5. Deve quindi essere affermato il principio per cui la pensione virtuale del lavoratore migrante va calcolata comprendendovi l’integrazione al minimo solo previo accertamento che l’interessato sia in possesso dei limiti reddituali previsti dalla legge italiana (L. n. 638 del 1983, art. 6) mentre se detto limite venga superato, la pensione virtuale va calcolata senza includervi la integrazione.

6) Va quindi accertato il reddito dell’attuale intimato. Si ricorda infatti che i limiti reddituali per il diritto alla integrazione al minimo sono stati estesi anche ai lavoratori ed i pensionati residenti all’estero, in forza della L. 29 dicembre 1990, n. 407, art. 7, comma 2 che ha abrogato il D.L. 12 settembre 1983, n. 463, art. 9 bis convertito nella L. 11 novembre 1983, n. 638. Solo di recente la legge è mutata, essendosi stabilito, D.L. n. 207 del 2008, art. 35, comma 10 convertito in L. n. 14 del 2009 che “Per i procedimenti di cui all’allegato A rilevano i redditi da lavoro dipendente, autonomo, professionale o di impresa conseguiti in Italia, anche presso organismi internazionali, o all’estero al netto dei contributi previdenziali ed assistenziali, conseguiti nello stesso anno di riferimento della prestazione” ed invero nell’allegato A) non figurano i procedimenti relativi al diritto alla integrazione al minimo.

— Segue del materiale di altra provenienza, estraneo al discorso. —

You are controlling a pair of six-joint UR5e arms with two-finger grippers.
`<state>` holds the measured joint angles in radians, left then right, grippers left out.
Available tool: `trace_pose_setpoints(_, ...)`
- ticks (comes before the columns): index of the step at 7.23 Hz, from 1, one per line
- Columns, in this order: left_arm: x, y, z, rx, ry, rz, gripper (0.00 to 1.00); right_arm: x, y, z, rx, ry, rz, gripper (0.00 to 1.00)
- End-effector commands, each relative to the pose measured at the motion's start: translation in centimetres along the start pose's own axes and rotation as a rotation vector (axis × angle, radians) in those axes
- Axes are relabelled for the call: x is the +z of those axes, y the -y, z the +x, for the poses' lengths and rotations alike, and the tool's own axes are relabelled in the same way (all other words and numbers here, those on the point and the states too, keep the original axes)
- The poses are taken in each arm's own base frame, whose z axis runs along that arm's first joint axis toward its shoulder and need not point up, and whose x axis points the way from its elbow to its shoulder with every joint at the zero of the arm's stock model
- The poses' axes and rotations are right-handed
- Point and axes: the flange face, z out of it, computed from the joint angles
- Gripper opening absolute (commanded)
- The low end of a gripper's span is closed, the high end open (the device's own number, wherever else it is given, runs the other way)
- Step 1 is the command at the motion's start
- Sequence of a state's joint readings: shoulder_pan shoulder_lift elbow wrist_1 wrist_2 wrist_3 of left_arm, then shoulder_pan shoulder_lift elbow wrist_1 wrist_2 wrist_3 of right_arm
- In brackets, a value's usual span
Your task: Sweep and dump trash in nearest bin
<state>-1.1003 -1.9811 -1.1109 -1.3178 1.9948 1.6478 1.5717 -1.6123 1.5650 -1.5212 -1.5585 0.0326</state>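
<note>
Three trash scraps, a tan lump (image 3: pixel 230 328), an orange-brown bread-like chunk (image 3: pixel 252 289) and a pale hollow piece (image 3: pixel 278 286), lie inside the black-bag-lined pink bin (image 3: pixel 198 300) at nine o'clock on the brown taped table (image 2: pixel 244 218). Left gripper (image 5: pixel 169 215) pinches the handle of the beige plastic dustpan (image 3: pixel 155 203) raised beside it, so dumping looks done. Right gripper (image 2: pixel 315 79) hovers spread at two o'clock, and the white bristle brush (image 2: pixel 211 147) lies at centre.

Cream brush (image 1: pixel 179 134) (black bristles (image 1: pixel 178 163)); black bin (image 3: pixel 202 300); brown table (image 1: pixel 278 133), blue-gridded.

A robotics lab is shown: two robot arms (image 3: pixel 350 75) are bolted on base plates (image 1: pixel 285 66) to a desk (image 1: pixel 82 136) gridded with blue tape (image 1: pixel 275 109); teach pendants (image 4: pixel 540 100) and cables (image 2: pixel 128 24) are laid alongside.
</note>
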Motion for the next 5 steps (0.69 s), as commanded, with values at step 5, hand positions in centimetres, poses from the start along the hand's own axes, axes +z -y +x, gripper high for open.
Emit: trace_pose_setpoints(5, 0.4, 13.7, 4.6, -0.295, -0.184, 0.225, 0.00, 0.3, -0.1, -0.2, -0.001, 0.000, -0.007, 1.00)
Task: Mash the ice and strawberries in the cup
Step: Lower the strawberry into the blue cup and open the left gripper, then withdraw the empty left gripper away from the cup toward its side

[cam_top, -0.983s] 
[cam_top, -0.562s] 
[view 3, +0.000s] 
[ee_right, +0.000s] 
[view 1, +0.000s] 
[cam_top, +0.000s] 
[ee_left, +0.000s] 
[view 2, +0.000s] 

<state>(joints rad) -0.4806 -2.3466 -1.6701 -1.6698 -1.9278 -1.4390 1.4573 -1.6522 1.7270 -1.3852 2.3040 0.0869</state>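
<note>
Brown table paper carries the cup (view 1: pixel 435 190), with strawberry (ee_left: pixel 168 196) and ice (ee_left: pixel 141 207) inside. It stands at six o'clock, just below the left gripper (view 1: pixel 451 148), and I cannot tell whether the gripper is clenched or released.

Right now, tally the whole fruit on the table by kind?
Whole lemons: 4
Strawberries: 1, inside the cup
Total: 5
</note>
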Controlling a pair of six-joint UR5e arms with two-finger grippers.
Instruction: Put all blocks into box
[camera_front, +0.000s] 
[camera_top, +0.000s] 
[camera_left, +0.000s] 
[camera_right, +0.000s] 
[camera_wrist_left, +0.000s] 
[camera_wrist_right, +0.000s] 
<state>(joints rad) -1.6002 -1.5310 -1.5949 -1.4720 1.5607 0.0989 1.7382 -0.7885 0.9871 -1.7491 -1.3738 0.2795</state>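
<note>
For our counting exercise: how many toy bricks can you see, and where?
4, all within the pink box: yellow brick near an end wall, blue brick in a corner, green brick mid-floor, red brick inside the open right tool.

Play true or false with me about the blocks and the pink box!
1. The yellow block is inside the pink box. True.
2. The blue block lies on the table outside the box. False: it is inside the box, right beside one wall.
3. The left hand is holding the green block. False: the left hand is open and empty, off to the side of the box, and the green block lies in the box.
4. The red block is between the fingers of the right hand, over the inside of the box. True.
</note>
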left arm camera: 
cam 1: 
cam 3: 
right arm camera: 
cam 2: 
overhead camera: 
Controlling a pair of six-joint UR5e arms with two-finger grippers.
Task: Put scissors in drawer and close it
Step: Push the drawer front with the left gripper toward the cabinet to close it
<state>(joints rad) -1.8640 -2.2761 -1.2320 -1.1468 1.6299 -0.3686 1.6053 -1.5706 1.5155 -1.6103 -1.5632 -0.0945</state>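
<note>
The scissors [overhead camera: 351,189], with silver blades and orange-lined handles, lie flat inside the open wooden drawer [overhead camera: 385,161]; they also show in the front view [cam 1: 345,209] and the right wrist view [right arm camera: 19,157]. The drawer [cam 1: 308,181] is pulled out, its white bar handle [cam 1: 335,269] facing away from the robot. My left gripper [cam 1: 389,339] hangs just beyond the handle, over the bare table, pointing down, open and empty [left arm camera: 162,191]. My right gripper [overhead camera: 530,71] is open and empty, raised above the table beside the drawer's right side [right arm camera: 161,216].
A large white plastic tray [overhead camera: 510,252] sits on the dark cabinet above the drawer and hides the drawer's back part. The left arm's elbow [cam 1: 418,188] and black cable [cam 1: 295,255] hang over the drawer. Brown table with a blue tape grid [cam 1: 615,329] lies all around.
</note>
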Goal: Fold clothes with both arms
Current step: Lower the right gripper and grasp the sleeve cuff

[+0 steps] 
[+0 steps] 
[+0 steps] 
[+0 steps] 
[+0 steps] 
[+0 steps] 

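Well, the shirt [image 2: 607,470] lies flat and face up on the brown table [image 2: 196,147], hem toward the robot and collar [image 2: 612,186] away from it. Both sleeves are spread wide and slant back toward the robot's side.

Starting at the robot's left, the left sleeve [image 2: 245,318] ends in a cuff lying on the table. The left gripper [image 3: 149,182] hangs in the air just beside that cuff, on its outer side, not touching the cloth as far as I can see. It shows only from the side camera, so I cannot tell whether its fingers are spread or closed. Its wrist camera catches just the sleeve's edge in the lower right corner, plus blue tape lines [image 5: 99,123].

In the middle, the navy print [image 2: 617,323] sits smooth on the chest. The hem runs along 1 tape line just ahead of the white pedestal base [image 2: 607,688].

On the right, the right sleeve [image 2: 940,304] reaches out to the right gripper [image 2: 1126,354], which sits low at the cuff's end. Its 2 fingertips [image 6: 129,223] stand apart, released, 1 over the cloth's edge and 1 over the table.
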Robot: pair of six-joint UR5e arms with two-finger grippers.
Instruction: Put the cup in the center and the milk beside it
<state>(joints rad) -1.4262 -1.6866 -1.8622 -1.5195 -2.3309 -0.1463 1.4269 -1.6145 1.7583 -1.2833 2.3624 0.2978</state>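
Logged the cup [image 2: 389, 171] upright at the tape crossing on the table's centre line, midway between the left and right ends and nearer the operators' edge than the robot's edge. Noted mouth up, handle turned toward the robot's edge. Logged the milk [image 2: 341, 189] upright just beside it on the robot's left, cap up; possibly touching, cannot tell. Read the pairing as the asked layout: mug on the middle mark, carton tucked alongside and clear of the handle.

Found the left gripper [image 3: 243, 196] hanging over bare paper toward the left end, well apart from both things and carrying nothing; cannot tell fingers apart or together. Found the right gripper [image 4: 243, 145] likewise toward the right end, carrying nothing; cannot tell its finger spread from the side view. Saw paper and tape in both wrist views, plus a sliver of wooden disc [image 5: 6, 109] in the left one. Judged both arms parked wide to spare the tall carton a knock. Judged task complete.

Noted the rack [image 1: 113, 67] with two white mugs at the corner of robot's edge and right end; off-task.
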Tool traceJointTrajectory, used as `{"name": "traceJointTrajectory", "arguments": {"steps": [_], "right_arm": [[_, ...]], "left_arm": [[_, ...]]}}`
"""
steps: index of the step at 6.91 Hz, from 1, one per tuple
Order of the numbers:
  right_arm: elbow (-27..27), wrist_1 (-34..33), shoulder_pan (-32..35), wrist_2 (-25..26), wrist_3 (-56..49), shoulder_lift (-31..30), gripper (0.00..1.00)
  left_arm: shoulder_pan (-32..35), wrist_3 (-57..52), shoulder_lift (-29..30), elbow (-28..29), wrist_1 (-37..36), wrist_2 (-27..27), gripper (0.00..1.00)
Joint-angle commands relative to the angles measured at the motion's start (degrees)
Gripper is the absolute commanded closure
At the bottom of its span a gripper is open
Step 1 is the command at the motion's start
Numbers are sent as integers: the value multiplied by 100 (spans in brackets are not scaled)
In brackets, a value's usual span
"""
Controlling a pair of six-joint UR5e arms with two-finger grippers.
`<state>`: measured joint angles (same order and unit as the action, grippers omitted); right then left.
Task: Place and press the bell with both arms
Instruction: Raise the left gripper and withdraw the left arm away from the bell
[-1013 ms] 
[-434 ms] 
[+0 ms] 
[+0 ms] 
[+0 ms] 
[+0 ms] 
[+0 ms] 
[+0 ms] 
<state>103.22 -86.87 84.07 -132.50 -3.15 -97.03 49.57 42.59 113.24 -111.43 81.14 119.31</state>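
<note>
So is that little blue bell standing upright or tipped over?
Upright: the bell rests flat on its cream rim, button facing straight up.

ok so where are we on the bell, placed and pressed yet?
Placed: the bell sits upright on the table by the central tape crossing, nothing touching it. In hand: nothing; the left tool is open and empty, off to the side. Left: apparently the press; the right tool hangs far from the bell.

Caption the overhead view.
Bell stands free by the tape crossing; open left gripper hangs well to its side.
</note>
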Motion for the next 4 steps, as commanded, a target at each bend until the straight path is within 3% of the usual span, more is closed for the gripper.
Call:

Il ricorso va quindi accolto e la sentenza impugnata va cassata, con rinvio, anche per le spese di questo giudizio, alla medesima Corte d’appello di Roma in diversa composizione, che accerterà l’esistenza del limite reddituale.

P.Q.M.

La Corte accoglie il ricorso, cassa la sentenza impugnata e rinvia, anche per le spese, alla Corte d’appello di Roma in diversa composizione.

Così deciso in Roma, il 16 dicembre 2011.